Dans la lumière d’Agadir
Posted on 10 septembre 2017 in C'est la vie
Dans la lumière de la rue des souks, un homme marche lentement, appuyé sur une canne escamotée par son burnous couleur trottoir.
La lenteur et le peu d’assurance qui saccade son pas laissent penser que la vieillesse est venue, doucement, sans que l’homme ait eu le temps de l’accueillir comme il le voulait du temps où il se disait qu’il avait bien encore le temps de la voir venir.
Affalé sur son vélo, dans l’ombre du porche qui mène vers le souk, un homme le regarde descendre doucement les quelques marches qui le séparent du contrebas.
Contre le pylône de l’entrée de la galerie poussiéreuse, un chat rêve du temps où ses ancêtres accueillaient les bienfaits de Râ sur les rives du Nil.
On dirait que personne ne voit personne, que le temps n’est pas à voir pour le moment. Le chat regarde ailleurs, l’homme au vélo regarde sans voir le vieillard que la lumière a fui.
La vieillesse n’est pas venue seule, elle est venue avec la nuit sans fin pour cet homme qui ne saura jamais que le soir le soleil s’enfonce doucement dans le golfe d’Agadir, se teinte d’orange puis de rouge et finit comme englouti par les vagues de l’océan.
Dans le passage couvert, un artiste a peint sur les murs les couleurs de la vie près de la rivière Ourika. Des maisons, des palmiers, des rochers, une rivière qui coule au milieu d’hommes et de femmes qui reviennent du lavoir.
Tout ce que l’aveugle ne pourra jamais contempler.
Le soleil descend doucement sur les plages d’Agadir. Les flots et le soleil se retirent en même temps pour leur voyage de la nuit.
Dans une tenue ocre qui ne libère que ses avant bras et ses mollets, une jeune fille est accroupie dans les vagues de l’océan.
Elle a la beauté des filles de l’atlas, son visage reflète le cuivre des rayons qui dardent l’océan. Ses bras rythment une danse dont elle seule connait les mouvements. Ses cheveux d’ambre fauve ondulent et flottent avec le vent.
Elle est juste belle comme le soir.
Pas question ici pourtant, même pour cette adolescente, de laisser l’eau et le soleil caresser son corps de jeune fille. Ce corps qu’elle doit cacher aux regards des autres, qu’elle ne pourra montrer qu’à celui à qui elle appartiendra.
Ce corps dont elle n’a pas la pleine liberté de mouvements.

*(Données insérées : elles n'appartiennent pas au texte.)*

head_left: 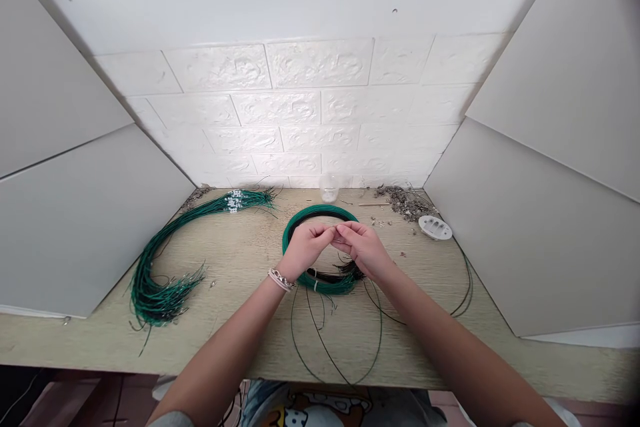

Elle ondule, soulève son t-shirt pour que l’eau caresse sa poitrine, s’accroupit pour sentir l’eau glisser entre ses cuisses et répète ces mouvements en riant.
Soudain, la nymphe d’Agadir se lève d’un bond, tend ses bras vers le ciel comme si elle jetait des pierres à dieu, et rejoint en courant la plage des pudeurs où les femmes en robe noire posent timidement leurs pieds sur le sable humide sous l’œil sévère de leurs maris.
Le soleil descend doucement dans le golfe en forme de lune, comme s’il voulait voir encore courir ce joli corps dont seul peut-être l’aveugle de la rue des souks saura deviner la beauté dans la nuit qui attend le jour qui ne vient pas.